Today marks three weeks to the day after the deadly terrorist strike on the U.S. consulate in Benghazi and yet the scene of the crime remains "unguarded" and the FBI has yet to do an investigation on the ground there, much to the confusion and dismal of local residents of Benghazi, Washington Post staffers Anne Gearan and Michael Birnbaum reported in today's Washington Post.
Yet the article, headlined "U.S. pulls all personnel from eastern Libyan city," was buried on page A12 of the October 2 edition of the Post.
Gearan and Birnbaum opened their 14-paragraph story by noting that "The Obama administration has withdrawn all official government personnel from Benghazi."
"[A]ny diplomatic outreach to Libya's second-largest city is [now] being done remotely," they added, going on to quote State Department spokeswoman Victoria Nuland and noting that "she knew of no other U.S. government employees in the city to help investigate the attack or perform other work."
And it's not just diplomatic work that's being done remotely, it's also investigative work, as the FBI is interviewing witnesses after transporting them to Tripoli, but has no presence on the ground in Benghazi (emphasis mine):
The main compound used by the American diplomats was unguarded Monday, although the gate was locked. In the first days after the attack, looters, curiosity-seekers and journalists roamed the burned-out buildings.
The FBI has been unable to set up operations in Benghazi as part of the investigation into the deaths of Stevens, information manager Sean Smith and government contractors Glen Doherty and Tyrone Woods. The absence complicates efforts to gather evidence and interview witnesses.
Several Libyans who provided security for the U.S. post said they have not been questioned by U.S. or Libyan authorities about the Sept. 11 assault.
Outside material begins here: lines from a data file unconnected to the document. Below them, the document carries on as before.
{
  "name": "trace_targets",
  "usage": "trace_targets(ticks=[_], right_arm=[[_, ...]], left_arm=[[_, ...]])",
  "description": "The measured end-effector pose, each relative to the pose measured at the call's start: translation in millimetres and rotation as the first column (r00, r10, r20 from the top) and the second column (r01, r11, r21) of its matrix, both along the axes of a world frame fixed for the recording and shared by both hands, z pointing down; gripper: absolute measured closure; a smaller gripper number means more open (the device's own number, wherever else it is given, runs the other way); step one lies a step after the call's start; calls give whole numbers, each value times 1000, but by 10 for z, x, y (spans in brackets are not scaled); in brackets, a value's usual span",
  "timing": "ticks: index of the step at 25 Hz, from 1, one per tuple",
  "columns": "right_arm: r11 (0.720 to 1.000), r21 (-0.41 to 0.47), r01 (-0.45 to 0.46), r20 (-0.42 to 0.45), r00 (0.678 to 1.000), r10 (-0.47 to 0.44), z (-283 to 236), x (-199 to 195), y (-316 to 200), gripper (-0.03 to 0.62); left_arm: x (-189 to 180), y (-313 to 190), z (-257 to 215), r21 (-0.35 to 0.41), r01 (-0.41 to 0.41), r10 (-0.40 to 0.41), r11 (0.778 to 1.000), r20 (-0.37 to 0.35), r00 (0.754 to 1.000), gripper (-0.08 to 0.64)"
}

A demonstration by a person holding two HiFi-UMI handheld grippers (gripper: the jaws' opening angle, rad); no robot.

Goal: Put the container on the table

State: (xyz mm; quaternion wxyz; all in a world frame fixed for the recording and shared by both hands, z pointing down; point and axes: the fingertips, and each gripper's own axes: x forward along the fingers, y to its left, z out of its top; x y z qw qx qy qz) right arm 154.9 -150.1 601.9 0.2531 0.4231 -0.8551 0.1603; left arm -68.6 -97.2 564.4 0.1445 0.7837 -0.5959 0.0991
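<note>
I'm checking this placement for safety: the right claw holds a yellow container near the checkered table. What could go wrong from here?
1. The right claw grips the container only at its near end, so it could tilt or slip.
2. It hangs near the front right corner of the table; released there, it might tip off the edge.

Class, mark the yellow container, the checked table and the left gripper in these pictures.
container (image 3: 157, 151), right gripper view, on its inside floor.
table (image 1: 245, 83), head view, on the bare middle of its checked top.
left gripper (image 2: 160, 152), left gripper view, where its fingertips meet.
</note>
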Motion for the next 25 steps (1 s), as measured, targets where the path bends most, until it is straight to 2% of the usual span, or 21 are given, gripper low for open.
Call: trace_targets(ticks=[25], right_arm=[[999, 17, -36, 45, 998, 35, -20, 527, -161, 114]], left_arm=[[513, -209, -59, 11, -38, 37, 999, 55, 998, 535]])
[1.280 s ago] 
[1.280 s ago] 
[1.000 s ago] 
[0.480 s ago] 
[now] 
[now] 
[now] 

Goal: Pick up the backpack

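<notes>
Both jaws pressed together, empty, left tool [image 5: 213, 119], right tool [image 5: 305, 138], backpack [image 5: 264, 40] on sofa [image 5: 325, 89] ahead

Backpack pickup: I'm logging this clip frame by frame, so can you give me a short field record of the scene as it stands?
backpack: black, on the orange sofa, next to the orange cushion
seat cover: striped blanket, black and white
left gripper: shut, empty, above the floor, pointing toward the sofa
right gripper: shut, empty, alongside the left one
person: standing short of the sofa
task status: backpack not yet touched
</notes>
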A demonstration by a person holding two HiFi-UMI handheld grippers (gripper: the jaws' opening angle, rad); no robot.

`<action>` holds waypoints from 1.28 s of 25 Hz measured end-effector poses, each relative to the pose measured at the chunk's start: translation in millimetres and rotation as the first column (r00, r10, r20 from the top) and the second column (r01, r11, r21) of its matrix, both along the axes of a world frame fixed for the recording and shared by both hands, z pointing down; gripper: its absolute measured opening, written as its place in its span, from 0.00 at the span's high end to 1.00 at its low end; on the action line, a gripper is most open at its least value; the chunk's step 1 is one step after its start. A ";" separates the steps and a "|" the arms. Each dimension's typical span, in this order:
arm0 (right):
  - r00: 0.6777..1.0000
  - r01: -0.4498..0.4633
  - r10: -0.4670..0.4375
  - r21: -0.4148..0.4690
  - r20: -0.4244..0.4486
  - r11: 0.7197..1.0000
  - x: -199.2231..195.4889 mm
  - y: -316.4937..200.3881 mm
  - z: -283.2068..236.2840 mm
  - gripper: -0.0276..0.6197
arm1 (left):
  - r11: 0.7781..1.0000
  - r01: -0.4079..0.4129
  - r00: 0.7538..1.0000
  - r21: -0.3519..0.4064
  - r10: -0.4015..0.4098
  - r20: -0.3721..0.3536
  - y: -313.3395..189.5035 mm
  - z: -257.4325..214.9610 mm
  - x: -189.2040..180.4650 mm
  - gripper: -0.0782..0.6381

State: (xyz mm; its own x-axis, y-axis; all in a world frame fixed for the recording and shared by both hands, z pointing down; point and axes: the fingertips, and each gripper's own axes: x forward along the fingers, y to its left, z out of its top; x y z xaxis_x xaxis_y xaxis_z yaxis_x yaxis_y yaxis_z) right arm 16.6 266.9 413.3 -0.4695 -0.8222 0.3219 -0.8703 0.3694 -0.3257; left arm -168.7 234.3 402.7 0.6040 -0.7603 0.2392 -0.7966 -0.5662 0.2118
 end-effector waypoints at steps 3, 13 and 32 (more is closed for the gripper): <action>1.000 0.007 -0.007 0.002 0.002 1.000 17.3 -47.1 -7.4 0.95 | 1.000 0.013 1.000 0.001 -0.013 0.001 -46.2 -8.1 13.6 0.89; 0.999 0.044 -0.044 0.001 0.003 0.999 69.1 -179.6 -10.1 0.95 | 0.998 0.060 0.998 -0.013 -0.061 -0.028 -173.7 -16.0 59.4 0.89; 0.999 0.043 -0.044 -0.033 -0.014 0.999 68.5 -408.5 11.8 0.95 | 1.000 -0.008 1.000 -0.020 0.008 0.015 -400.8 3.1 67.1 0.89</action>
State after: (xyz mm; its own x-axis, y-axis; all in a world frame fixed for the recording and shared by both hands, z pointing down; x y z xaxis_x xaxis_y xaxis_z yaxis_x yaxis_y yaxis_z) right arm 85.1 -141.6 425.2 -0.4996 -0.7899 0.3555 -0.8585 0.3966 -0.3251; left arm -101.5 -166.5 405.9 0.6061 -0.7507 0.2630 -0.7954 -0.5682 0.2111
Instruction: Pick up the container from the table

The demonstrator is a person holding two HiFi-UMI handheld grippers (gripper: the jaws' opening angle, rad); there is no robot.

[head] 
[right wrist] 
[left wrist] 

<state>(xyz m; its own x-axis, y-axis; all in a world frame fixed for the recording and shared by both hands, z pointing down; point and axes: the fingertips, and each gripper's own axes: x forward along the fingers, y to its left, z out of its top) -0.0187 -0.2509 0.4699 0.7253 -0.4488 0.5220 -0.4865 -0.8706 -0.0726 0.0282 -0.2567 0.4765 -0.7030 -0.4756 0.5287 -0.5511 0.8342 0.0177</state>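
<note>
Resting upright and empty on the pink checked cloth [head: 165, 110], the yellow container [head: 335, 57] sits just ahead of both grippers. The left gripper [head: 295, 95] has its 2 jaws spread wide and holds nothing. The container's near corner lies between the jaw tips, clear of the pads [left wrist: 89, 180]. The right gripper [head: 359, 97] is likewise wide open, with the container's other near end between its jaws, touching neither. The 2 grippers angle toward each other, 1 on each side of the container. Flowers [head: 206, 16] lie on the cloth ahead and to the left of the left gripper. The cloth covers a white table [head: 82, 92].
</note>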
Others said that some witnesses had been flown to Tripoli, the capital, where U.S. officials say the FBI team is conducting its investigation.
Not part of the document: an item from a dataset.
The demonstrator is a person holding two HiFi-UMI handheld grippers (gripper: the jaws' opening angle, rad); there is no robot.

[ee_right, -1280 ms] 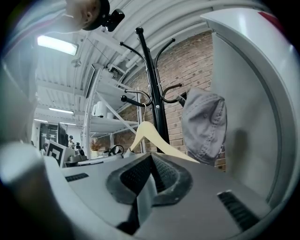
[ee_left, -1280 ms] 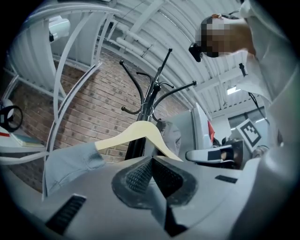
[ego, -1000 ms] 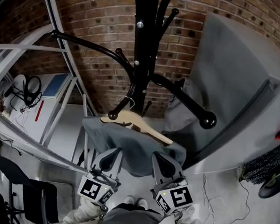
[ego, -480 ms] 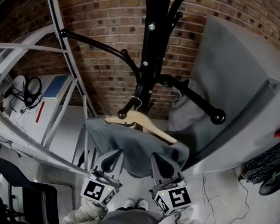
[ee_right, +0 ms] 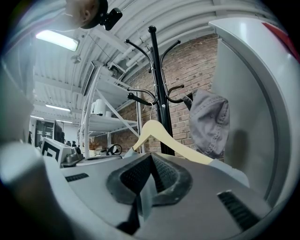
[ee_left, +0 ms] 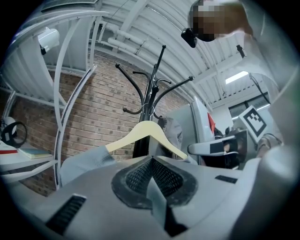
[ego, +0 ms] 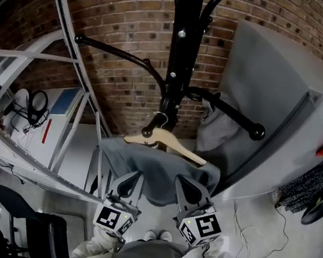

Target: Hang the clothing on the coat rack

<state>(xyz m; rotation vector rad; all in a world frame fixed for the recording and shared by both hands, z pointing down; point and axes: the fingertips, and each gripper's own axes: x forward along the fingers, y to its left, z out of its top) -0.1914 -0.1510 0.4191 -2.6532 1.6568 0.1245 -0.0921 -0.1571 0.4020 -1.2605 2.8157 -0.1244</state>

"I don't know why the Americans don't come here," said Wissam Bin Hamid, commander of the Libyan Shield Brigade, a militia that came under sustained attack while helping defend the second compound on Sept. 11. "Maybe they are afraid."
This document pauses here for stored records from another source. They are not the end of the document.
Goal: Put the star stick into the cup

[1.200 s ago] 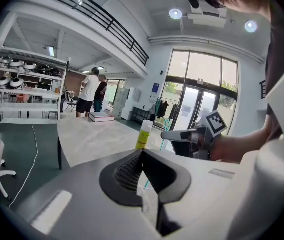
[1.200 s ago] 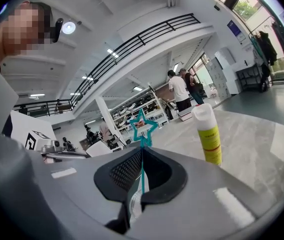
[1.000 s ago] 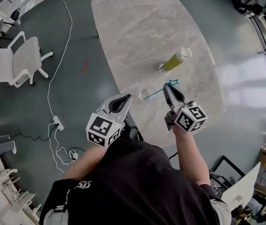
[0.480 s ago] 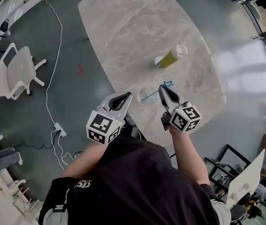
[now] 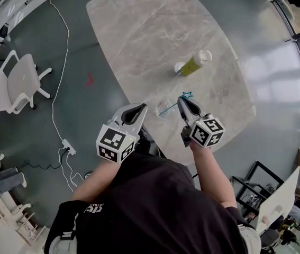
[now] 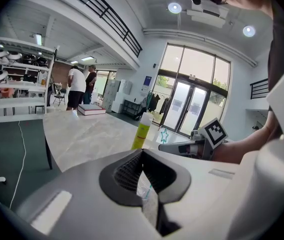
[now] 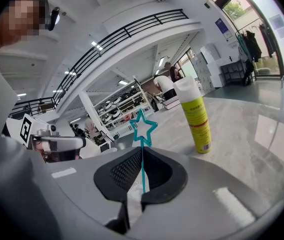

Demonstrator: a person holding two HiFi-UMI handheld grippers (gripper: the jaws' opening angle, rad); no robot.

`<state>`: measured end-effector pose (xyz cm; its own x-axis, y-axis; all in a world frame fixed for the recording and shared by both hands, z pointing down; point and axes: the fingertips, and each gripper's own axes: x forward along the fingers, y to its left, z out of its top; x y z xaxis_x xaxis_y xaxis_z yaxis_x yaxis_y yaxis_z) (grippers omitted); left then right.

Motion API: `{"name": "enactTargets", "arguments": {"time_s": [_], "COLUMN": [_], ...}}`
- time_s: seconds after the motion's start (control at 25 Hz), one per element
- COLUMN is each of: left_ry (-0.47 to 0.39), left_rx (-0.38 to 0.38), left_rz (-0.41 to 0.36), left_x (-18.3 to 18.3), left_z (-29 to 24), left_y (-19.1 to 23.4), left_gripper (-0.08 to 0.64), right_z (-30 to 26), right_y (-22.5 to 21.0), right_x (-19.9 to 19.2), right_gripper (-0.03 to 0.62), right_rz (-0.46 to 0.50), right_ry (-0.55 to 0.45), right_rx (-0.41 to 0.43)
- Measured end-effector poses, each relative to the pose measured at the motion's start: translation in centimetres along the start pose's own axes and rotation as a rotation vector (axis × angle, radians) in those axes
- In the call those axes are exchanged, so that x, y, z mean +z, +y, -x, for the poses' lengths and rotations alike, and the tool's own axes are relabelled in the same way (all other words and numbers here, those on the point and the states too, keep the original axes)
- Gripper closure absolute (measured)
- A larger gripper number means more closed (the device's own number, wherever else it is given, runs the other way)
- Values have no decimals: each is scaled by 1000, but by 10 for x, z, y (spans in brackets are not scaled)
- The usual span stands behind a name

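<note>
Just below frame centre, pinches star stick in closed right tongs, tip at cup on desk; mid-insertion, seemingly. Next: lower straight, release. Holds nothing in closed left tongs.

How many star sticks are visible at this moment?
1. The star stick is pinched in the right gripper, its lower end by the clear cup. No other shows, though one could be hidden.

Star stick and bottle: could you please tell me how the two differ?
The star stick is thin and teal; the bottle is thick and yellow with a white cap. The stick is pinched in the right gripper's fingers; the bottle stands untouched on the table. Both are elongated.
</note>
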<state>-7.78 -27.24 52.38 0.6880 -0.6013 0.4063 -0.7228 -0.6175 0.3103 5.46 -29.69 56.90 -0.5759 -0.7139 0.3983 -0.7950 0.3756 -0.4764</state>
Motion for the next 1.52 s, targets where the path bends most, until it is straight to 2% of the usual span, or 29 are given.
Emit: {"name": "enactTargets", "arguments": {"time_s": [0.36,0.6,1.0,1.28,1.52], "left_ry": [-4,-13,-29,-60,-118], "left_rx": [18,29,53,100,163], "left_rz": [14,17,6,-10,-22], "left_x": [-4,-4,-9,-7,1], "left_z": [9,15,20,34,49], "left_y": [-4,-9,-36,-45,-68], "left_gripper": [557,557,557,557,557], "right_z": [2,5,29,46,90], "right_y": [-4,0,-9,-2,1], "right_x": [-7,-16,-34,-33,-23], "right_gripper": [545,429,340,336,361], "right_rz": [-19,-50,-149,-155,-102], "right_ry": [41,76,129,121,78], "right_rx": [8,26,55,85,110]}}
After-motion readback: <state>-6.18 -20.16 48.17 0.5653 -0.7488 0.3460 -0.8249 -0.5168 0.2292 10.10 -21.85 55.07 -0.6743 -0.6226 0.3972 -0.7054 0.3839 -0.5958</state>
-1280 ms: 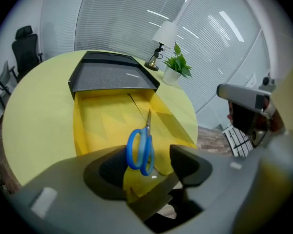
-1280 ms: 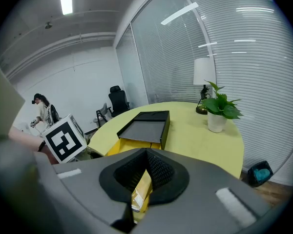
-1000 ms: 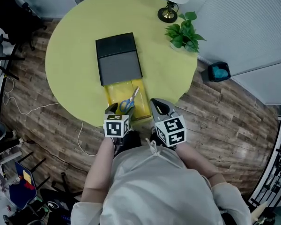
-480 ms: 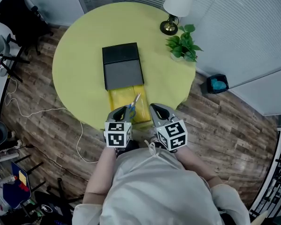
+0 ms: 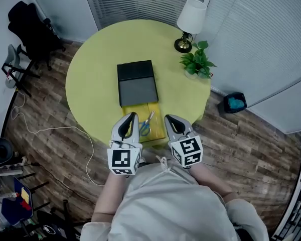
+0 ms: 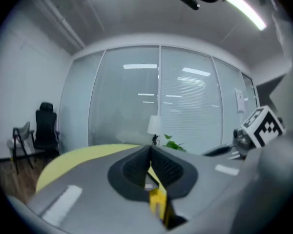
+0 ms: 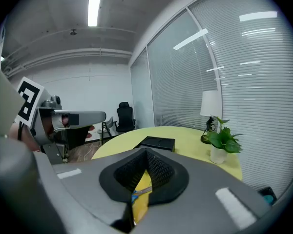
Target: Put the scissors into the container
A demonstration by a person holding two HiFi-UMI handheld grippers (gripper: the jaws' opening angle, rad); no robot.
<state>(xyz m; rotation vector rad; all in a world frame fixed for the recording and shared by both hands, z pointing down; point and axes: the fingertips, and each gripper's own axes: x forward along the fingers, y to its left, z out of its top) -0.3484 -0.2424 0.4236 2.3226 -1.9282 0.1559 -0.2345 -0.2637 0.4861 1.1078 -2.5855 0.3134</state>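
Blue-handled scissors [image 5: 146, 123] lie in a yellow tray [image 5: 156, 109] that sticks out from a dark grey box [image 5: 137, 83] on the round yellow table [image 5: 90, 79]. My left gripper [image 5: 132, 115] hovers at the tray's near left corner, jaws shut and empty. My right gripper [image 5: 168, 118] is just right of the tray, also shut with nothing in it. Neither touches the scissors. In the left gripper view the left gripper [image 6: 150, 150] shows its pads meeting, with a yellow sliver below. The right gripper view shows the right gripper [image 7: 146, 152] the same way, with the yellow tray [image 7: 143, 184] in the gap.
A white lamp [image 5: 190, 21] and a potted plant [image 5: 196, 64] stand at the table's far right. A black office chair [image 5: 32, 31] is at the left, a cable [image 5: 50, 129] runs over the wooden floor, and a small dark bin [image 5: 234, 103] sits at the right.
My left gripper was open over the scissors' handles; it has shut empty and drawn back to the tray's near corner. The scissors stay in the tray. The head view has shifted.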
It's 21 days after a deadly al-Qaeda-connected attack and yet a) the FBI hasn't done a thorough investigation b) the consulate remains unsecured c) witnesses are not being interviewed and d) crucial evidence from the attack may have gone missing.
Luckily the late ambassador's journal -- in which he recorded his fears about poor security and death threats -- was found in the burned-out consulate by journalists, but even that story was underreported.
That this scandal is being downplayed and underreported by both print and broadcast media is quite simply atrocious and impossible to imagine playing out in a similar fashion in a Bush or McCain administration.